María Celeste no comprende que no crea en Dios, que pretenda vivir sin someterme a su voluntad. Ella piensa que es por soberbia, un pecado que abre la puerta a nuevos pecados. Pero no es por eso. Es solo que, a diferencia de ella, siempre he tenido mis propios derechos. María Celeste, en cambio, ha vivido durante años ajena a cualquier estatuto de humanidad. Sin papeles significa sin derechos. Y sin derechos significa sumisión. Elegir a Dios es mejor que no elegir nada. Puede que eso sea lo único que decidimos de verdad: a qué o a quién obedecer.
En la primera casa donde vivió en Madrid, María Celeste trabajó sin contrato y la señora (que es como ha llamado a todas las mujeres a quienes ha servido, incluida yo) le daba su salario en un sobre blanco y cerrado que no se atrevía a abrir hasta que se quedaba sola. Solo entonces podía contarlo.
En el sobre nunca faltó dinero, según me dijo. Aunque, si alguna vez hubiera pasado, ella no habría podido reclamarlo.
Desde que me lo contó, y hasta que conseguimos que tuviera una cuenta bancaria, hemos contado el dinero juntas después de pagarle, como si fuera de las dos.
María Celeste viajó con bolsas de lona precintadas en plástico de aeropuerto. Las pertenencias de las personas migrantes se llaman bultos. Su verdadero equipaje está en la casa que una vez fue suya. Igual que un día fueron suyos sus hijos o su nombre. Para ella ser madre consiste en aceptar que la vida de sus hijos escapa a su control. En cambio, las madres como yo pensamos que no soportaríamos esa clase de pérdida. Menos mal que, en contadas ocasiones, el amor de madre no tiene más remedio que renunciar a cualquier forma de posesión.
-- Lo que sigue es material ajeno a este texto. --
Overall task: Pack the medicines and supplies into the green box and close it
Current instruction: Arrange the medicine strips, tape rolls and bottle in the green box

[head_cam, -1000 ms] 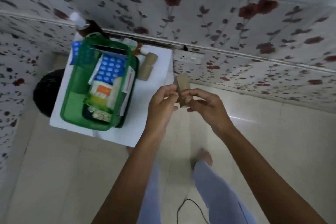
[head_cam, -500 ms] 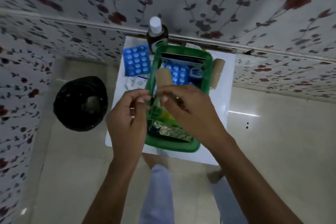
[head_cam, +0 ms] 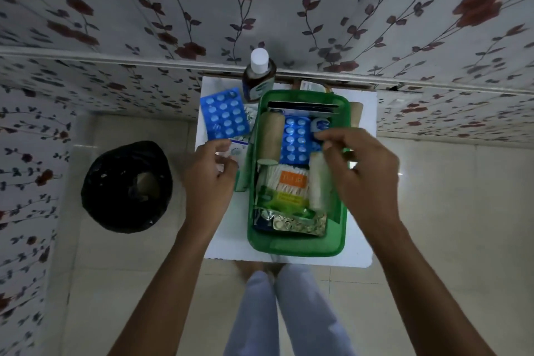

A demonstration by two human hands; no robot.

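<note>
The green box (head_cam: 297, 248) stands open on a small white table (head_cam: 364, 240). Inside lie a tan bandage roll (head_cam: 271, 136) along the left wall, a blue blister pack (head_cam: 297, 141), a small blue-and-white jar (head_cam: 320, 125), an orange-labelled cotton pack (head_cam: 289, 182), a pale roll (head_cam: 318, 182) and foil strips (head_cam: 297, 224). My right hand (head_cam: 361, 173) hovers over the box's right side, fingertips by the jar, holding nothing. Left of the box, my left hand (head_cam: 211, 173) is over a white packet (head_cam: 238, 150), fingers loosely curled.
Outside the box are a blue blister pack (head_cam: 224, 115), a brown bottle with a white cap (head_cam: 257, 78) at the wall, and a tan roll (head_cam: 356, 115) on the right. A black-lined bin (head_cam: 127, 186) stands on the floor at left. My legs are under the table's front edge.
Both hands carried the tan bandage roll from the right over the box; it now lies inside along the left wall, released. My left hand moved out to the left of the box.
</note>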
María Celeste perdió su nombre la tarde en que dijo adiós a sus hijos. Ese mismo día debió de dar gracias a su Dios por no tener derechos ni papeles. Hubiera sido peor tenerlos y no ser capaz de traerlos a su lado.
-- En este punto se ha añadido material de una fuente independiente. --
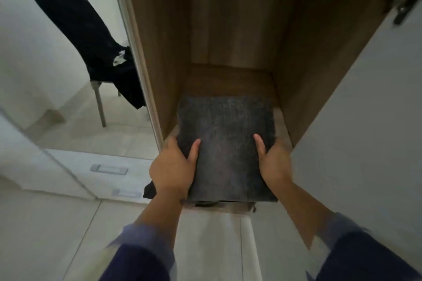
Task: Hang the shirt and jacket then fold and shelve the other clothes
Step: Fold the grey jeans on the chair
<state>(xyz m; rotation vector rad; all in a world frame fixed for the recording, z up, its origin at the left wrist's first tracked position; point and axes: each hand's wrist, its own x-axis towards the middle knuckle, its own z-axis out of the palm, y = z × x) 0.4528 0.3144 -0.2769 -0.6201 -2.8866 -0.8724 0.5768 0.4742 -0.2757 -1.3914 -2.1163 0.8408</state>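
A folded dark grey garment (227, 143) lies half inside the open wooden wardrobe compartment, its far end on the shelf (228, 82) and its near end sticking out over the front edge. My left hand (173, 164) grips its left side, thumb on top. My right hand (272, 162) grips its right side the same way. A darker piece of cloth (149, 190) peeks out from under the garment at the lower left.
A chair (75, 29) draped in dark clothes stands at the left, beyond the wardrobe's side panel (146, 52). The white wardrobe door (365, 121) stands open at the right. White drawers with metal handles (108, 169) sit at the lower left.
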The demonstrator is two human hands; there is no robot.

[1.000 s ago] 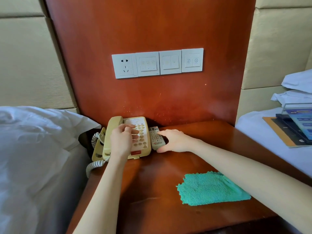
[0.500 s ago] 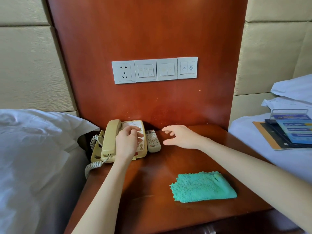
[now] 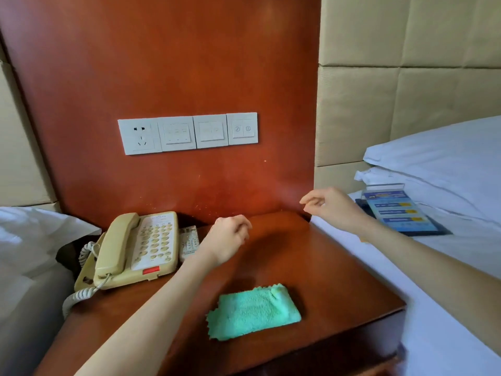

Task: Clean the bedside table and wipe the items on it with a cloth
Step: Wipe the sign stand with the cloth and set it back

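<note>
A reddish wooden bedside table [image 3: 339, 272] carries a beige corded telephone [image 3: 135, 251] at its back left, with a small white remote control [image 3: 189, 241] lying beside it. A folded green cloth [image 3: 253, 312] lies near the table's front middle. My left hand [image 3: 227, 240] hovers over the table just right of the remote, fingers loosely curled, holding nothing. My right hand [image 3: 329, 204] hangs above the table's back right corner, fingers relaxed and empty, apart from everything.
A white bed [image 3: 447, 280] borders the table on the right, with a stack of blue leaflets and a dark folder [image 3: 398, 213] on it and a pillow [image 3: 439, 158] behind. White bedding [image 3: 29, 240] lies on the left. Wall sockets and switches [image 3: 187, 132] sit on the wooden panel.
My left hand has left the telephone and moved right. My right hand has drawn away from the remote toward the right bed. The view has shifted right.
</note>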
Sí, sé lo que es Skype, me dijo la primera vez.
Sí, tengo ordenador en casa, insistió un par más.
No, no quiero hacer videollamada, murmuraba las tardes en que le ofrecía la posibilidad de ver a sus hijos.
Sí. Sé que puedo usar WhatsApp.
Sí, sé cómo funciona.
Sí. Mi familia también tiene un ordenador.
Sí. Mi hija tiene un teléfono móvil.
Estaba segura de que le daba vergüenza no saber usar la tecnología. Había visto todos esos anuncios de iPhone con personas de muchos colores que hablan con los suyos a miles de kilómetros y celebran cumpleaños felices sin tocarse. María Celeste podría ser una de ellos.
Lo usé una vez, terminó aclarando. Pero fue muy triste. Aparecerte así, de repente. Es casi como si estuvieras allí, tan cerca de sus manos. Y después colgar. La voz es mucho mejor. La voz acompaña cuando estás lejos. Y yo lo estoy, señora.